Tidak hanya dari kepentingan Pemerintah, namun juga dari kepentingan pemerintah daerah, baik provinsi dan kabupaten-kabupaten sekitar wilayah eksploitasi, masyarakat adat pemilik hak ulayat, dunia usaha baik BUMN dan dunia swasta nasional dan daerah, maupun kepentingan para penanam modal di tubuh PTFI, dan bahkan Freeport Mcmorand yang bermarkas di Phoenix. Kepentingan PTFI telah jelas posisinya.

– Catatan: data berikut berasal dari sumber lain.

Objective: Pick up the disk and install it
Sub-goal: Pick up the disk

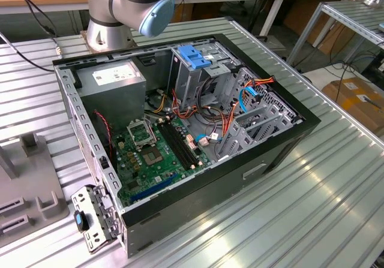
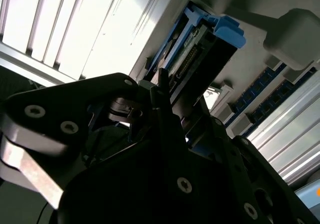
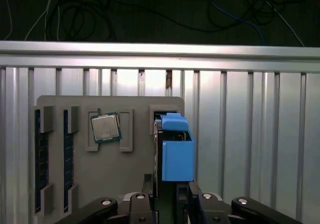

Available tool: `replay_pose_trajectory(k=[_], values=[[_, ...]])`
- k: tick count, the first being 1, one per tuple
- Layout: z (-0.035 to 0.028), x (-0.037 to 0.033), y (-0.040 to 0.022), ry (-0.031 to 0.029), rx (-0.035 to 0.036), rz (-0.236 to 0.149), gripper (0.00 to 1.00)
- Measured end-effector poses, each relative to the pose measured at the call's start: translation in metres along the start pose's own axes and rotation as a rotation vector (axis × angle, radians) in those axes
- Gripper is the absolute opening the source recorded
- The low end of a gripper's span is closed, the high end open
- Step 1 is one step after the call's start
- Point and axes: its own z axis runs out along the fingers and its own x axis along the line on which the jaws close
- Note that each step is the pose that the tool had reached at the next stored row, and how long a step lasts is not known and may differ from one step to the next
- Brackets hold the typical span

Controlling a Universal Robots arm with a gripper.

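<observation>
In both wrist views the disk stands on edge in a slot of the grey holder tray. Its blue carrier rail faces the cameras, and its connector edge shows beside the rail. My gripper straddles the near end of the disk, with a dark finger on each flat side. One fingertip lies against the disk's edge. The gripper looks shut on the disk, which still sits in the slot.
The holder tray also carries a processor chip and two memory sticks. In the exterior view an open computer case lies on the ribbed metal table, with a drive cage and blue latch, a power-supply box and a green motherboard.
</observation>
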Motion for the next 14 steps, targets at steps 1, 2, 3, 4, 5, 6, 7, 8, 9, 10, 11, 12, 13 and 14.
replay_pose_trajectory(k=[1, 2, 3, 4, 5, 6, 7, 8, 9, 10, 11, 12, 13, 14], values=[[-0.0006, 0.0000, 0.0000, 0.0000, 0.0001, 0.000, 0.35], [-0.0019, 0.0000, 0.0000, 0.0001, 0.0000, 0.000, 0.35], [-0.0028, 0.0000, 0.0000, 0.0003, 0.0000, 0.000, 0.35], [-0.0035, 0.0000, 0.0000, 0.0004, -0.0001, 0.000, 0.35], [-0.0046, 0.0000, 0.0000, 0.0008, -0.0001, 0.000, 0.35], [-0.0056, 0.0000, 0.0000, 0.0011, -0.0002, 0.000, 0.35], [-0.0067, 0.0000, 0.0000, 0.0012, -0.0001, 0.000, 0.35], [-0.0074, 0.0000, 0.0000, 0.0014, 0.0000, 0.000, 0.35], [-0.0089, 0.0000, 0.0000, 0.0016, -0.0002, 0.000, 0.35], [-0.0101, 0.0000, 0.0000, 0.0017, -0.0002, 0.000, 0.35], [-0.0122, 0.0000, 0.0000, 0.0017, -0.0002, 0.000, 0.35], [-0.0139, 0.0000, 0.0000, 0.0017, -0.0002, 0.000, 0.35], [-0.0168, 0.0000, 0.0000, 0.0018, -0.0003, 0.000, 0.35], [-0.0184, 0.0001, 0.0000, 0.0018, -0.0004, 0.000, 0.35]])
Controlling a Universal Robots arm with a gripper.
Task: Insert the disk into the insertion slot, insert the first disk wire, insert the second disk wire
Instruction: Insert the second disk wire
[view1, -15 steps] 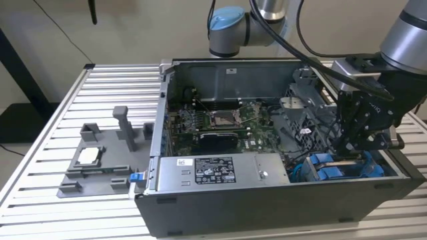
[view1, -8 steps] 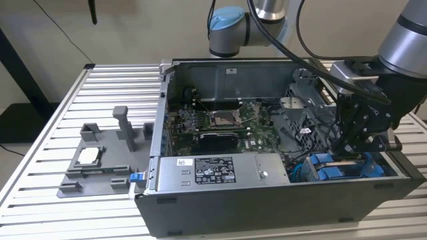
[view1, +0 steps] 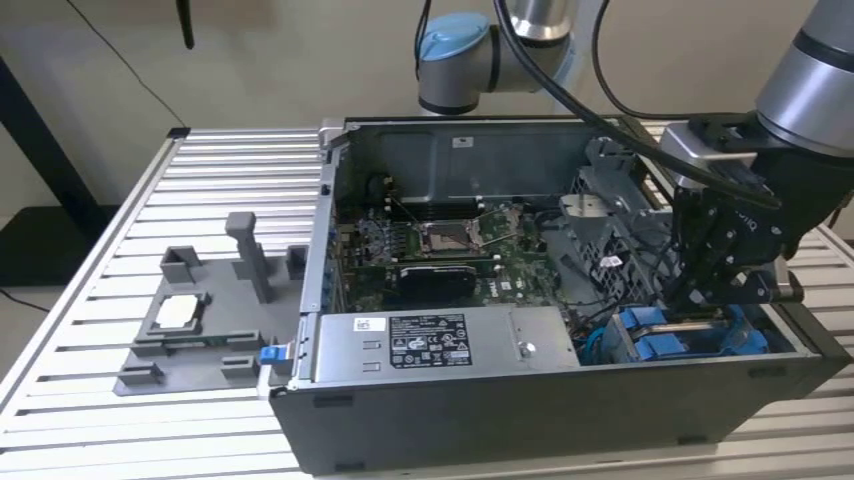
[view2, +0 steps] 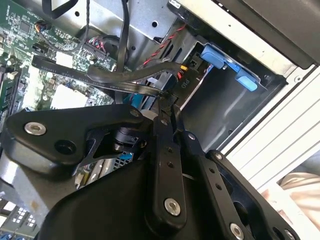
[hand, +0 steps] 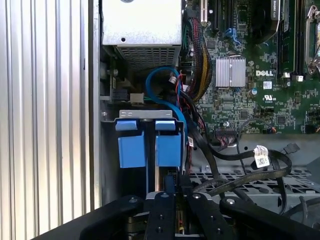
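Lowered into the open computer case (view1: 561, 420), the gripper (view1: 705, 300) is seen at the corner nearest the exterior view's right, directly over the blue carrier of the disk (view1: 667, 335). Its fingers (hand: 170, 192) are drawn close together on a black cable plug (view2: 167, 97), though a firm grasp cannot be confirmed. The disk (hand: 150, 145) is already seated on edge in the insertion slot (hand: 145, 115), beside the motherboard (hand: 250, 75) and below the power supply (view1: 441, 345).

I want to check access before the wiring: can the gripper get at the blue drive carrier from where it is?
Probably yes: the gripper hangs inside the open case right above the blue carrier, with only loose black cables beside it.
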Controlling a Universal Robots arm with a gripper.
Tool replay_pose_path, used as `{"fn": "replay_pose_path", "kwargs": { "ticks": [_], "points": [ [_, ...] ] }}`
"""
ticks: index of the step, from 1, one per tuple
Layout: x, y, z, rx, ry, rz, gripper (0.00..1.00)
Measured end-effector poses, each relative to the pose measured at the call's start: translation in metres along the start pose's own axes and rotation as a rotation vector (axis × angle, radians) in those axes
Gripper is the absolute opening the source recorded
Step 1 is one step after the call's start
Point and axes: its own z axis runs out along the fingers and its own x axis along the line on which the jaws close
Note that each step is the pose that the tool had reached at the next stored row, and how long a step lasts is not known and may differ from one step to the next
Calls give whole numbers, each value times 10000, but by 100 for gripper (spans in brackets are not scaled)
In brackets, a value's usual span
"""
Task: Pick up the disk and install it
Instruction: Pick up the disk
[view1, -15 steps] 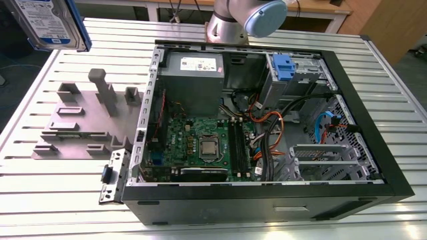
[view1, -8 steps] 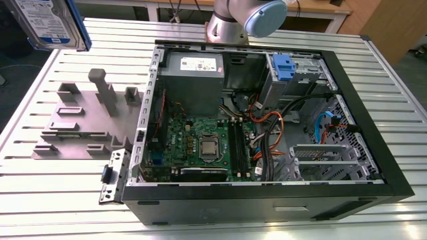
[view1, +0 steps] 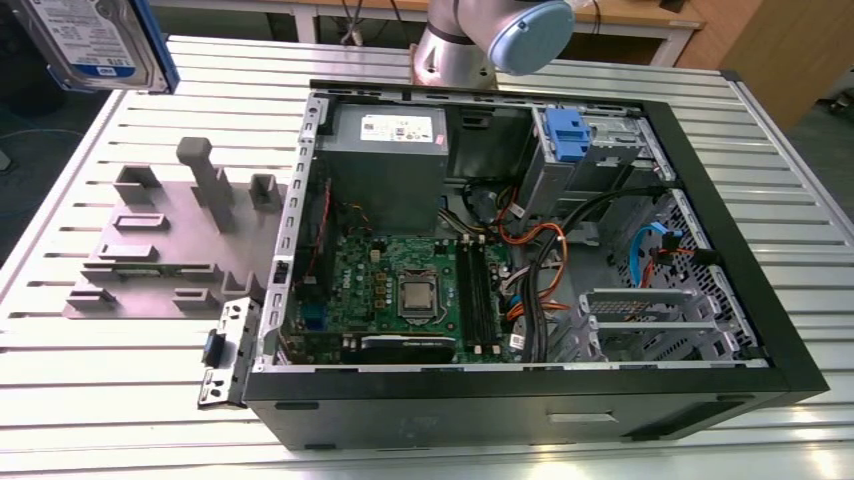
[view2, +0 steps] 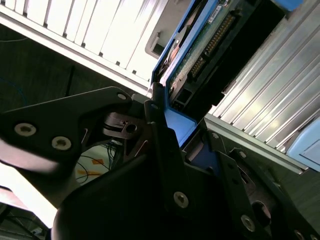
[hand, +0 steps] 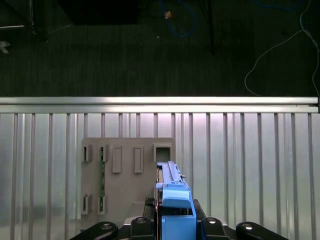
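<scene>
Disk (view1: 100, 40) is clamped in the pincer (view2: 182, 131) and held in the air at the exterior view's left, above the slatted bench (view1: 107, 400), well apart from the open computer case (view1: 534, 405). Case lies on its side on the bench, with the arm (view1: 494, 40) behind it. Grey fixture plate (view1: 147, 250) sits just beside the case, on the exterior view's left. Inside the case: grey power supply (view1: 387, 150), motherboard (view1: 387, 280), small blue latch (view1: 567, 135). In the first wrist view the disk hangs edge-on over the plate, blue rail up.
</scene>
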Motion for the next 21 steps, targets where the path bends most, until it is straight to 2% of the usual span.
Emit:
{"fn": "replay_pose_path", "kwargs": {
  "ticks": [14,21],
  "points": [
    [-5,8,-229,-2,0,0,36],
    [-6,8,-256,-1,0,0,36]
  ]
}}
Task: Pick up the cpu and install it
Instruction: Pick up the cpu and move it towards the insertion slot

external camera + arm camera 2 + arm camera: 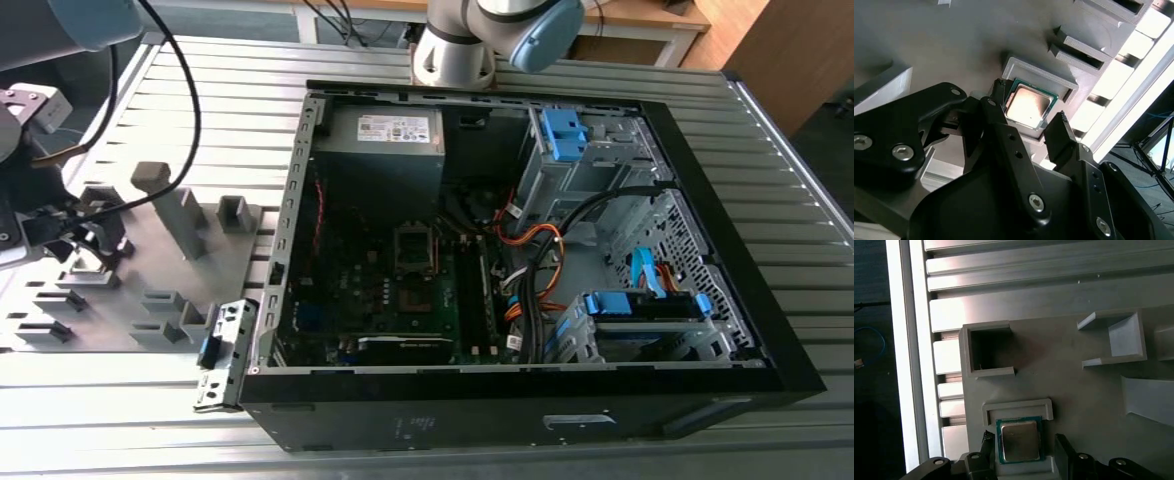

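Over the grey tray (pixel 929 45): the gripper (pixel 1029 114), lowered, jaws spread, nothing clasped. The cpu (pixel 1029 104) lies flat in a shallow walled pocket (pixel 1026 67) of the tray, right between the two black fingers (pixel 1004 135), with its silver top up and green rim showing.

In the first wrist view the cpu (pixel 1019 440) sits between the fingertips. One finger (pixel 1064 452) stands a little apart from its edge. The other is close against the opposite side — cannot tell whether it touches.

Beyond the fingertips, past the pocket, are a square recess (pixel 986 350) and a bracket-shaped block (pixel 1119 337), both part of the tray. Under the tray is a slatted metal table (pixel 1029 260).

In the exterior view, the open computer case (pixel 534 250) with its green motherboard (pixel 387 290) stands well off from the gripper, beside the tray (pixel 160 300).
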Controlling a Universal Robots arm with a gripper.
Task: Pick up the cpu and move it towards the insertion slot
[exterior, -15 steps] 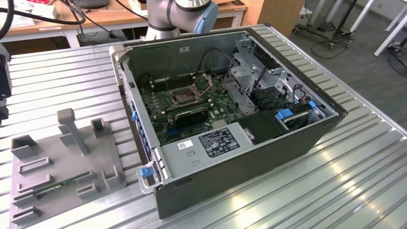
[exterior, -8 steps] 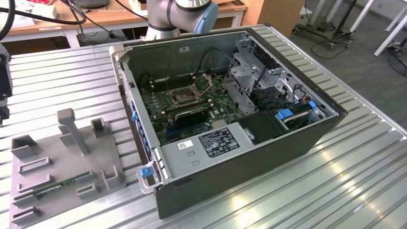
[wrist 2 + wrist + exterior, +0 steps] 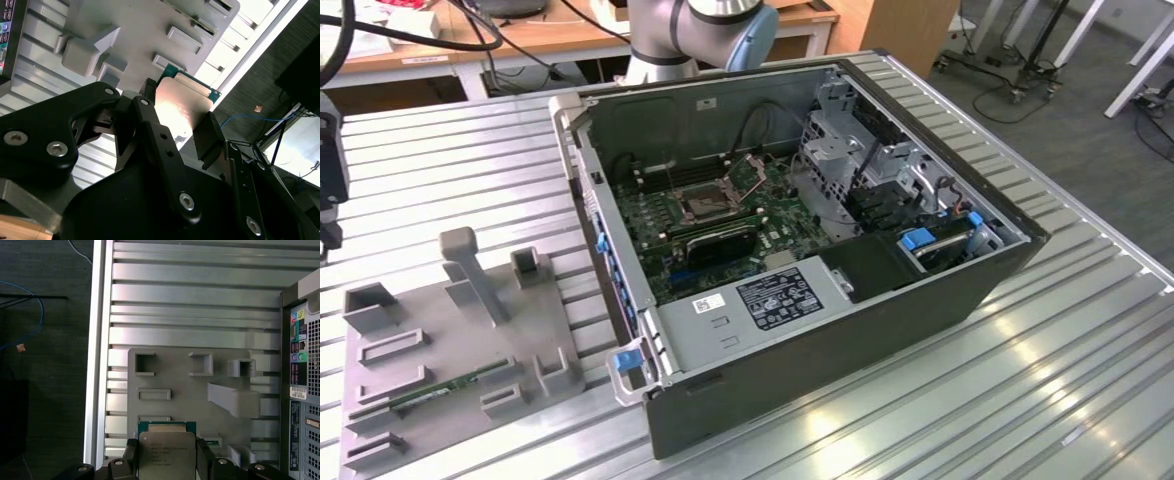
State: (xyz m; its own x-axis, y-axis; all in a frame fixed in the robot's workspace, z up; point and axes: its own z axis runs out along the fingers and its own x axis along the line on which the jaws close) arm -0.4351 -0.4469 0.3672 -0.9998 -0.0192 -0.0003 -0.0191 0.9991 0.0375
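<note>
Universal Robots arm (image 3: 698,28) at a ribbed aluminium surface (image 3: 454,170), seen in three views.

(a) Both wrist views. The pincer (image 3: 166,461) is clenched on the cpu (image 3: 166,454). One black finger (image 3: 204,460) presses on each of two opposite edges. The chip's silvery-beige metal top faces the cameras, and a narrow green border shows along its far edge. In the second wrist view the same grasp (image 3: 177,122) appears from a steeper angle, with the cpu (image 3: 182,106) catching a bright reflection. The chip is held above a grey moulded fixture plate (image 3: 190,405) with rectangular pockets and a slanted block. The plate lies on the surface beside the rear port panel of a computer case (image 3: 302,390).

(b) Exterior view. The case (image 3: 854,340) lies open on its side. The insertion slot (image 3: 700,204), a silver-framed square socket with a dark centre, sits on the green motherboard inside, well apart from the fixture plate (image 3: 454,330) at the exterior view's left. A thin green memory stick (image 3: 447,388) rests on that plate.
</note>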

Ketika awal Februari 2017 lalu, President dan CEO McMorand Inc, Richard Anderson, menegaskan bahwa kontrak karya merupakan dasar dari kestabilan dan perlindungan jangka panjang bagi Freeport. Kepastian hukum dan fiskal sangat penting bagi Freeport untuk melakukan investasi modal skala besar berjangka panjang di Papua. Bahkan, jika perundingan dengan Indonesia menemui jalan buntu, maka Richard Anderson mengancam untuk memulai Arbitrase untuk menegakkan setiap ketentuan KK dan memperoleh ganti rugi yang sesuai.

Bagi rakyat Papua dan pemerintah daerah Papua, kehadiran PTFI adalah sebuah realitas yang signifikan di dalam pembangunan daerah, apalagi dalam konteks pembangunan kabupaten Mimika. Sejak pertengahan tahun 2013 Gubernur Papua Lukas Enembe telah menyodorkan 17 poin tuntutan Papua dalam konteks re-negosiasi. Intinya, apa hak-hak rakyat Papua yang wajib diperoleh dari poin demi poin di dalam proses re-negosiasi PTFI. Soal divestasi, Gubernur Enembe sepakat dengan konsep Pemerintah agar Indonesia menguasai 51 persen saham PTFI. Tentu juga, sejauhmana kepentingan masyarakat adat, hak atas lingkungan, dan pembangunan sosial yang masih dibutuhkan oleh masyarakat lokal di sekitar wilayah pertambangan emas ini.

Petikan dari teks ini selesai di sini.